FlashForge (legal name: Zhejiang Flashforge 3D Technology Co., Ltd.) is a Chinese desktop & industrial 3D printer manufacturer founded in 2011.[1] Between February 2025 & May 2026 FlashForge progressively closed the network architecture of its Adventurer 5M & AD5X consumer 3D printers, forcing owners onto a proprietary slicer carrying a banner advertisement for a $1 Meshy.ai membership offer & breaking third-party slicer compatibility documented in OrcaSlicer GitHub issues #5154, #10112, #10260, & #11658.[2][3] The same printers are the subject of a February 2026 class-action investigation by the Washington, D.C. consumer-protection firm Migliaccio & Rathod LLP over recurring heating, extruder, & auto-leveling failures.[4]
| Basic information | |
|---|---|
| Founded | 2011 |
| Legal Structure | Private |
| Industry | 3D printing,Consumer electronics |
| Also known as | Zhejiang Flashforge 3D Technology Co. Ltd.,Flashforge |
| Official website | https://www.flashforge.com/ |
Consumer-impact summary
- Vendor lock-in via firmware update. The March 25, 2025 "Service Upgrade Notification" set hard version floors that retired the open networking pathways previously used by mainline OrcaSlicer & third-party tooling.[2]
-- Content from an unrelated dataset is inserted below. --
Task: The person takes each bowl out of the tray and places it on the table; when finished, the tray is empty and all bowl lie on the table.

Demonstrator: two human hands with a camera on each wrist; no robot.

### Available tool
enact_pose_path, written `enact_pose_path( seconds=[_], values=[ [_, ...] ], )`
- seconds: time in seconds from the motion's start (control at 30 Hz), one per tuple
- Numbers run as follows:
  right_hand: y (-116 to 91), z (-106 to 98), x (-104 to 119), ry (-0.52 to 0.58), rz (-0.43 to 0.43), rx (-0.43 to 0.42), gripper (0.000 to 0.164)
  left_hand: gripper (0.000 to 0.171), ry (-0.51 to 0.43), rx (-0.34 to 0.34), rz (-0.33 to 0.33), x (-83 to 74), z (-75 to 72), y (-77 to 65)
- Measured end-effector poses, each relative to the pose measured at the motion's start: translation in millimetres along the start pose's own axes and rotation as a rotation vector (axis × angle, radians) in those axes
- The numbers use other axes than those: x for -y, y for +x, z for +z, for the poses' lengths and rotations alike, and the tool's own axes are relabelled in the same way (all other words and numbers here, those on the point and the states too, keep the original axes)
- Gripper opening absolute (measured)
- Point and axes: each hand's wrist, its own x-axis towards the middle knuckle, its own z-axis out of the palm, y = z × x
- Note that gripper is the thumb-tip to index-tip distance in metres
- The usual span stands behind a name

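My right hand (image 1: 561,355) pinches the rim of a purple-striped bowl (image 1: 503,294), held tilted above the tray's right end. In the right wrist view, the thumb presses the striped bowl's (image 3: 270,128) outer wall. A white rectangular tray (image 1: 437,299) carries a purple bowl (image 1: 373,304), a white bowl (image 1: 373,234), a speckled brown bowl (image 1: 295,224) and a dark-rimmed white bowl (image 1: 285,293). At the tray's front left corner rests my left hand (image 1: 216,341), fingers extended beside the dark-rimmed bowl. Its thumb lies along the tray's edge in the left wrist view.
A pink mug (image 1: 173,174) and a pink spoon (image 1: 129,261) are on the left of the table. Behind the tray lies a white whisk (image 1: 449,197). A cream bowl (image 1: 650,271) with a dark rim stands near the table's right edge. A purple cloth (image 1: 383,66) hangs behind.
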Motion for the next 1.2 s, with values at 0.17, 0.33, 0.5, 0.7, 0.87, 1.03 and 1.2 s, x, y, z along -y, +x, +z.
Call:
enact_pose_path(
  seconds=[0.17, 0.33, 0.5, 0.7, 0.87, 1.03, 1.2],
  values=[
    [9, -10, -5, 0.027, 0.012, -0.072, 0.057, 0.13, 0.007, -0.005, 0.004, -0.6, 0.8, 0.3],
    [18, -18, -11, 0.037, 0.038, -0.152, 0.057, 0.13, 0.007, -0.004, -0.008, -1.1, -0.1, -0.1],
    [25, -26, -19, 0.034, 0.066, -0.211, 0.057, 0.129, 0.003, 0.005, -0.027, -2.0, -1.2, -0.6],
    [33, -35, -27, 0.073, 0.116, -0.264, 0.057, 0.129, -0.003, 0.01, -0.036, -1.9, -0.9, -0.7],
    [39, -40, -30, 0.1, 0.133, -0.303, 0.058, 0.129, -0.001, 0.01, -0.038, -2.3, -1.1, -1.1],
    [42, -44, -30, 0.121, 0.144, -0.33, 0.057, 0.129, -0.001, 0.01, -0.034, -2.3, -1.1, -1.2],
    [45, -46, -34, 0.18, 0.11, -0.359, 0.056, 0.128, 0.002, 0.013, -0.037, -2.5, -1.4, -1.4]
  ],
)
- In-app advertising. Flash Studio Desktop (the rebranded Orca-Flashforge) carries a banner promoting a $1 Meshy.ai membership offer inside its printer-management view.[3]
- Open-source license dispute. OrcaSlicer issue #5154 alleges FlashForge bundled the GPLv3-licensed OrcaSlicer fork with a restrictive commercial EULA prohibiting redistribution, modification, & reverse engineering.[5]
- Class-action investigation. Migliaccio & Rathod LLP solicits Adventurer 5M & AD5X owners reporting nozzle heating failures, premature extruder breakage, & auto-leveling crashes that gouge the build plate.[4]
- Telemetry without disclosed source. Orca-Flashforge issue #26 documents the desktop slicer making outbound connections to roughly twenty hostnames (including a competitor API & the NetEase IM library) that do not appear in the company's published source repository.[6]
Background
FlashForge was incorporated in 2011 as Zhejiang Flashforge 3D Technology Co., Ltd.[1] The company manufactures desktop FDM 3D printers (the Adventurer, Creator, Guider, & Inventor lines), resin & DLP printers (the Foto & Hunter lines), & industrial wax 3D printers (the WaxJet series).[1] Its budget sub-brand Voxelab targets entry-level consumers, & a U.S. distribution arm operates under the name Flashforge USA.[7]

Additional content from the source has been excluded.